Your task.
From the first line to the last, transcribe the data exactly.

Available data.
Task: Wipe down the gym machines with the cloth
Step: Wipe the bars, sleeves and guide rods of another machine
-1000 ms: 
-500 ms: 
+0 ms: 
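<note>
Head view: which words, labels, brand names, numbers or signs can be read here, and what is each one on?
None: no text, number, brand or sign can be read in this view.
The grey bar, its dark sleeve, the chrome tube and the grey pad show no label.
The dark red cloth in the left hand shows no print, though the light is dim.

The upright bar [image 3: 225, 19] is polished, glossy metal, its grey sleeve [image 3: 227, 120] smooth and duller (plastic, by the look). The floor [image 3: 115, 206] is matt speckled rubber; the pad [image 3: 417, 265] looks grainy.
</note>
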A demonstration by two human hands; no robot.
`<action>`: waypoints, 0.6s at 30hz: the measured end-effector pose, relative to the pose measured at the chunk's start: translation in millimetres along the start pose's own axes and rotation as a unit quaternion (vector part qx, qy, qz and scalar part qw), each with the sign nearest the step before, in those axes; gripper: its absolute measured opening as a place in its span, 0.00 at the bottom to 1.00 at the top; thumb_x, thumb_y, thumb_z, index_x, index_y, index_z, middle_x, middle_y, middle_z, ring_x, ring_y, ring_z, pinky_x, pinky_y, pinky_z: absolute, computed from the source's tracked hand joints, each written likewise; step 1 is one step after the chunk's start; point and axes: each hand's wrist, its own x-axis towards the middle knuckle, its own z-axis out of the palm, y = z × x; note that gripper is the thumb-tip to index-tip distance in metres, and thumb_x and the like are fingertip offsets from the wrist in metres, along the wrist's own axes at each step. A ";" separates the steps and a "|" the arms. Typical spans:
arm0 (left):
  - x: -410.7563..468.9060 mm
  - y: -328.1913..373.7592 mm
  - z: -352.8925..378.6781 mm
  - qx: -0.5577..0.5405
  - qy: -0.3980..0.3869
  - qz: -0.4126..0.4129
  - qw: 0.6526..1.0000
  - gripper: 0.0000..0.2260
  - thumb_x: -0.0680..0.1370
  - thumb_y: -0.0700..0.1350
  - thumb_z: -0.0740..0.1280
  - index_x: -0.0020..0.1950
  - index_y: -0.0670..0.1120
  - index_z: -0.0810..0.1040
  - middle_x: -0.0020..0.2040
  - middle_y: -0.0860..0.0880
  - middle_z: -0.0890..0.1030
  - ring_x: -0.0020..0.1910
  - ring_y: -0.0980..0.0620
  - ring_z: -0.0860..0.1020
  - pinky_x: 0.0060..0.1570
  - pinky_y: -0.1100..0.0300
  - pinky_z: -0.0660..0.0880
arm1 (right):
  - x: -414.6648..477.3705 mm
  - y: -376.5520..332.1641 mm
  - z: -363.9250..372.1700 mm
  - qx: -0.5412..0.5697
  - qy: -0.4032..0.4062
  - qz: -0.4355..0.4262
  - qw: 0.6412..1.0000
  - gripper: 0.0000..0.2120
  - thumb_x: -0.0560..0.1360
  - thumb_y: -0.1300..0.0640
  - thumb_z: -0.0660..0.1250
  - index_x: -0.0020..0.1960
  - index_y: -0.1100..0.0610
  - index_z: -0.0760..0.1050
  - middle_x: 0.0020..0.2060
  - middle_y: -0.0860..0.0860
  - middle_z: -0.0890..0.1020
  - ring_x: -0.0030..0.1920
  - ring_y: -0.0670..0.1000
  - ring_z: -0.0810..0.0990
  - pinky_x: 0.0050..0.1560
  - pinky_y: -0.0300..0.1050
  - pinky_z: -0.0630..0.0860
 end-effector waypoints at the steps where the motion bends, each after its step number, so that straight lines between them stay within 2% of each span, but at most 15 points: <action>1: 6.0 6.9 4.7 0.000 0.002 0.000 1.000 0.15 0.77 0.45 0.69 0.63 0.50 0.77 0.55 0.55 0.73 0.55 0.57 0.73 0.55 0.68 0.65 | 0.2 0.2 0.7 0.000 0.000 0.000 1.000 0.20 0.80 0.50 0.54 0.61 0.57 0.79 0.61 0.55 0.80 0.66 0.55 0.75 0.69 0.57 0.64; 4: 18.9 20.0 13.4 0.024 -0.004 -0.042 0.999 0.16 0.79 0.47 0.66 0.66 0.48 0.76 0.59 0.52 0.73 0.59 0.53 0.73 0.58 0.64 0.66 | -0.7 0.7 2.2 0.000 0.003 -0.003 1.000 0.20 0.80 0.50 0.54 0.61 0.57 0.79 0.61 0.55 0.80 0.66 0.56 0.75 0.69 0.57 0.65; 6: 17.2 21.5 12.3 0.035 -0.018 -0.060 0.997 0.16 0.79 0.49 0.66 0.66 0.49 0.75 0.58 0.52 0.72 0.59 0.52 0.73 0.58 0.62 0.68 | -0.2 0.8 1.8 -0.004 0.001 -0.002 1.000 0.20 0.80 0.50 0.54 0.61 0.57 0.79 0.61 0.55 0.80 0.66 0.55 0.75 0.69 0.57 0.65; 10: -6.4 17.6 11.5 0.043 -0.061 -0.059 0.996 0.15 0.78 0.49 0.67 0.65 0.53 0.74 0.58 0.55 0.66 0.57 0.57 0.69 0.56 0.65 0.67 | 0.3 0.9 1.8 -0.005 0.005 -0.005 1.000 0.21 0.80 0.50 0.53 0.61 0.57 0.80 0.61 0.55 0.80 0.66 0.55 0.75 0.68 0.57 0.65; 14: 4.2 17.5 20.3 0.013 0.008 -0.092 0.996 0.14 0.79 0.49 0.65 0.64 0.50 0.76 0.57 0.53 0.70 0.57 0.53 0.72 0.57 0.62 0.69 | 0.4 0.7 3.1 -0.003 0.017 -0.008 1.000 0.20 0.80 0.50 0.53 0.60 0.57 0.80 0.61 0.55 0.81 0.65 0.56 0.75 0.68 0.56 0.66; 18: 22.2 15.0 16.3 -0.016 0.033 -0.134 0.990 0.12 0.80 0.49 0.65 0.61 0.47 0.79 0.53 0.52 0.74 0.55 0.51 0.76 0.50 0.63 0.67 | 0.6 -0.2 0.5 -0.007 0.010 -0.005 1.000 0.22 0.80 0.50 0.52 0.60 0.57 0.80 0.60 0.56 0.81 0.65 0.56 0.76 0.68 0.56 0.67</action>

The answer.
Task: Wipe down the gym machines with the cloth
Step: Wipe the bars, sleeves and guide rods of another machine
-1000 ms: 
-500 ms: 
+0 ms: 
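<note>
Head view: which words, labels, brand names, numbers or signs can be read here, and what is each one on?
None: no text, number, brand or sign can be read in this view.
The grey bar, its dark sleeve, the chrome tube and the grey pad show no label.
The dark red cloth in the left hand shows no print, though the light is dim.

The upright bar [image 3: 225, 19] is polished, glossy metal, its grey sleeve [image 3: 227, 120] smooth and duller (plastic, by the look). The floor [image 3: 115, 206] is matt speckled rubber; the pad [image 3: 417, 265] looks grainy.
</note>
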A demonstration by two human hands; no robot.
`<action>`: waypoints, 0.6s at 30hz: the measured end-effector pose, relative to the pose measured at the chunk's start: translation in millimetres along the start pose's own axes and rotation as a unit quaternion (vector part qx, qy, qz and scalar part qw), each with the sign nearest the step before, in those axes; gripper: its absolute measured opening as a place in its span, 0.00 at the bottom to 1.00 at the top; thumb_x, thumb_y, thumb_z, index_x, index_y, index_z, middle_x, middle_y, middle_z, ring_x, ring_y, ring_z, pinky_x, pinky_y, pinky_z: absolute, computed from the source's tracked hand joints, each written likewise; step 1 is one step after the chunk's start; point and axes: each hand's wrist, its own x-axis towards the middle knuckle, its own z-axis out of the palm, y = z × x; note that gripper is the thumb-tip to index-tip distance in metres, and thumb_x and the like are fingertip offsets from the wrist in metres, along the wrist's own axes at each step. A ";" separates the steps and a "|" the arms. Typical spans:
arm0 (left):
  - x: -410.7563..468.9060 mm
  - y: -328.1913..373.7592 mm
  - z: -352.8925..378.6781 mm
  - qx: -0.5577..0.5405
  - qy: -0.3980..0.3869
  - qz: -0.4126..0.4129
  - qw: 0.6526..1.0000
  - gripper: 0.0000..0.2260
  - thumb_x: -0.0680..0.1370
  - thumb_y: -0.0700..0.1350
  - thumb_z: -0.0740..0.1280
  - index_x: -0.0020..0.1950
  - index_y: -0.0670..0.1120
  - index_z: -0.0810..0.1040
  - middle_x: -0.0020..0.2040
  - middle_y: -0.0860..0.0880
  - middle_z: -0.0890..0.1030
  - ring_x: -0.0020..0.1910
  - ring_y: -0.0980..0.0620
  - ring_z: -0.0860..0.1020
  - pinky_x: 0.0060..0.1570
  - pinky_y: -0.1100..0.0300
  - pinky_z: -0.0660..0.0880
arm1 (right):
  - x: -414.6648..477.3705 mm
  - y: -376.5520..332.1641 mm
  - z: -363.9250..372.1700 mm
  - qx: -0.5412..0.5697
  - qy: -0.4032..0.4062
  - qz: -0.4355..0.4262
  - qw: 0.6412..1.0000
  - gripper: 0.0000..0.2120
  - thumb_x: -0.0560..0.1360
  - thumb_y: -0.1300..0.0640
  - thumb_z: -0.0660..0.1250
  - index_x: -0.0020..0.1960
  - index_y: -0.1100..0.0610
  - index_z: -0.0760..0.1050
  - middle_x: 0.0020..0.2060
  - middle_y: -0.0860..0.0860
  - middle_z: -0.0890..0.1020
  - ring_x: -0.0030..0.1920
  - ring_y: -0.0670..0.1000
  - ring_z: -0.0810..0.0990
  - pinky_x: 0.0050..0.1560
  - pinky_y: -0.0300..0.1050
  - pinky_z: -0.0630..0.0860
 end-effector waypoints at the steps where the motion bends, each after its step number, so that straight lines between them stay within 2% of each span, but at most 15 points: <action>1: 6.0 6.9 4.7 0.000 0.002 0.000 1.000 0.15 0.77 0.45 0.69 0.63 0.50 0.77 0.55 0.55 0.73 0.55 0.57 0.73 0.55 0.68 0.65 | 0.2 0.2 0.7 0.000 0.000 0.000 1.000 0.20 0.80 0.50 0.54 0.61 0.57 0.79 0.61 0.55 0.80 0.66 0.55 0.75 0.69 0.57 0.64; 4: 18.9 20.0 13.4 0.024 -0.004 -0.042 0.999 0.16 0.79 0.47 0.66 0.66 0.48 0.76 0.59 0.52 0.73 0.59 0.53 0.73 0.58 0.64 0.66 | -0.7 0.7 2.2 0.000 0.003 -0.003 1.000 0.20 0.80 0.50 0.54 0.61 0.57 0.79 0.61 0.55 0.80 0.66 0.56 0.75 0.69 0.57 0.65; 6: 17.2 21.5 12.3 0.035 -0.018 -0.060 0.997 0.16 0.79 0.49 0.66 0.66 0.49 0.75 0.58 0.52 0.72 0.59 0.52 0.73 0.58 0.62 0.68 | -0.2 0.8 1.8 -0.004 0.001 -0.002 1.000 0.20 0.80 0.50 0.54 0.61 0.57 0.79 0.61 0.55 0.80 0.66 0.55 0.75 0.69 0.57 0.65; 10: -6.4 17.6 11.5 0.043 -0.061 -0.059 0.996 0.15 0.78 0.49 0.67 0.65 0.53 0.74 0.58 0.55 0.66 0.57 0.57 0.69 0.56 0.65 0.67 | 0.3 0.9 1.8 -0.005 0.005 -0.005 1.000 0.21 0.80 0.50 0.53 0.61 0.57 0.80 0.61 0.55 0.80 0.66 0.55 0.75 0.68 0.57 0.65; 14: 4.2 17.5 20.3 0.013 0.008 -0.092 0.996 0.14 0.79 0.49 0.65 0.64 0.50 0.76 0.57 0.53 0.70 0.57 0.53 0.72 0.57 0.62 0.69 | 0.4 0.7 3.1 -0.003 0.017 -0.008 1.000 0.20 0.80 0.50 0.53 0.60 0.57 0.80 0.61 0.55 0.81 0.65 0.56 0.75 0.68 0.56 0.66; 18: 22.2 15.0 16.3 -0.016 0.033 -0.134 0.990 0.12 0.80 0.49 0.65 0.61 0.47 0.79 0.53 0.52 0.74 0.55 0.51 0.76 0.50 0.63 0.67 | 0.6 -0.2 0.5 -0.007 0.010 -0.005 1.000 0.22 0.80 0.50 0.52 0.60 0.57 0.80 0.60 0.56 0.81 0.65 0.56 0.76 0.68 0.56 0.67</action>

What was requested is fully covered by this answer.